Where possible try to spend as much time as you can in shaded areas.
If the golf course you’re playing is hilly then you might consider taking a buggy. This will reduce the strain on your body somewhat and may also provide some additional shade when you’re waiting between shots.
You may be wondering if there’s any other equipment you can use to help you combat the heat.
The concept of cooling towels is pretty simple. Place a damp towel against your skin and as the water evaporates it will reduce your temperature. This is after all the way that sweating works.
According to reviewed.com, the results are somewhat mixed. However, there is some merit to having a soaked towel in your golf bag on very hot days.
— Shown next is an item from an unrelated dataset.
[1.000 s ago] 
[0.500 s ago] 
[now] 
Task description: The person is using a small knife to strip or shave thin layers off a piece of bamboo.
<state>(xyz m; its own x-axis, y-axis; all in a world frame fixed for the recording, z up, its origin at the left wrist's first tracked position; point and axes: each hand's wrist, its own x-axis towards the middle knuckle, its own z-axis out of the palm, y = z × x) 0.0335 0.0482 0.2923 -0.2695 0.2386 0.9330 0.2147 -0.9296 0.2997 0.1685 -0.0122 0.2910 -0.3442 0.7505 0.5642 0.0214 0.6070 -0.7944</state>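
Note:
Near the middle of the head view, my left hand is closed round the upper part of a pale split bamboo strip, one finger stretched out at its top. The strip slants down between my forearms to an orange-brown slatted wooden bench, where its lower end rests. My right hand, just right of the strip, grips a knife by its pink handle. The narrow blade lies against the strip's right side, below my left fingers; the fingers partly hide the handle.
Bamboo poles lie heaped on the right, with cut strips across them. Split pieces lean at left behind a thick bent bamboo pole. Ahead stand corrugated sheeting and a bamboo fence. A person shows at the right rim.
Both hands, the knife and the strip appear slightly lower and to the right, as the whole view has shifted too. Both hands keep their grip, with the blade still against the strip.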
Whether you want to spend around $10 to purchase a ‘special’ one is another matter.
There’s no such thing as bad weather, only inappropriate clothing.Sir Ranulph Fiennes
If you decided to ride rather than walk then you can get a fan to attach to your cart. This will give you a nice breeze when you’re sitting around waiting.
You can now buy handheld fans that will spray a fine mist of water over you. They should help to cool you down.
Insulated Bottle or Cooler
Keeping your drinks cool is ideal on warm summer days. Invest in a decent insulated bottle or perhaps even a small cooler if you can spare the space in your cart! Having cool drinks available really does help!
It doesn’t really matter what type of glove you wear as it will have only a modest impact on your overall temperature. It is possible to purchase gloves with mesh backings which will slightly reduce how much your hand sweats. I would suggest that you take off your glove between shots as that will probably have a much greater effect.
Whatever type of golf glove you wear, in hot weather you are going to sweat so carry several spares with you. Change over every few holes and leave the used ones to dry out whilst hanging from your bag.
The hottest weather I have played golf in would have been during a trip to Ontario in 2016. Temperatures were consistently over a hundred degrees and for someone from the UK that counts as extreme heat! I did manage to play golf a lot during that trip but did manage my tee times carefully to avoid the hottest parts of the day. If I was playing more than one round I would take a buggy for the second 18 holes.
One Final Tip
This is a really simple suggestion but one that usually works for me when I’m hot. Keep your earlobes damp. I know it sounds stupid but it really will help you feel a bit cooler.
Golf in Hot Weather: Conclusion
While playing in high temperatures may not be quite as pleasant you can still make it fun by taking a number of preventative measures.
Staying hydrated should be your first priority.
If you start to feel some of the symptoms of heat exhaustion then get in the shade and take on some liquid.